WARSHIPS OF THE PAST: Worcester class anti-aircraft cruisers of the United States Navy

Written by D-Mitch

USS Worcester, lead ship of theWorcester class cruisers
Warships with the size of a battleship and armament of a light cruiser, the Worcester class anti-aircraft cruisers of the United States Navy were the ultimate all-gun light cruisers.
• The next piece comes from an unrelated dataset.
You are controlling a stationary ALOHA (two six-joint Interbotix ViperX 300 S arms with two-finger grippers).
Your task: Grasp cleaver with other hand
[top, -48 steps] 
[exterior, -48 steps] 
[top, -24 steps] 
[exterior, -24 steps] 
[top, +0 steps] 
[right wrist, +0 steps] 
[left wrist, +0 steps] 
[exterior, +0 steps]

With a full displacement of approximately 18,000 tons and a length of more than 207 meters (!), they were larger and heavier than any light or heavy cruiser of WWII and post-war cruisers (and their missile conversions) with only very few exceptions such as the Russian Sverdlov class (they were 3 meters longer but displaced 1,500 tons less..), the American heavy cruisers Des Moines which were the culmination of US navy gun-cruiser design and entered in service the same year with the Worcesters, the American nuclear-powered missile cruiser Long Beach and of course the modern gigantic Russian Kirov class nuclear-powered missile cruisers which are actually considered battlecruisers. All four classes will be analyzed thoroughly in future posts. It is worth of mention, that there was only one cruiser in both World Wars that exceeded the size of the post-war Worcesters; this was the Prinz Eugen of the German Hipper class heavy cruisers, which was 207.7 m long (only.. 0,6m longer!) and with the clipper bow, her overall length was 212.5m. Furthermore, her full displacement was 19,050t, slightly larger than of the Worcesters.

USS Roanoke, second vessel in the Worcester class cruisers, underway in San Francisco Bay,
California, at the time of Fleet Admiral Chester W. Nimitz' review of the First Fleet, 13 June 1957.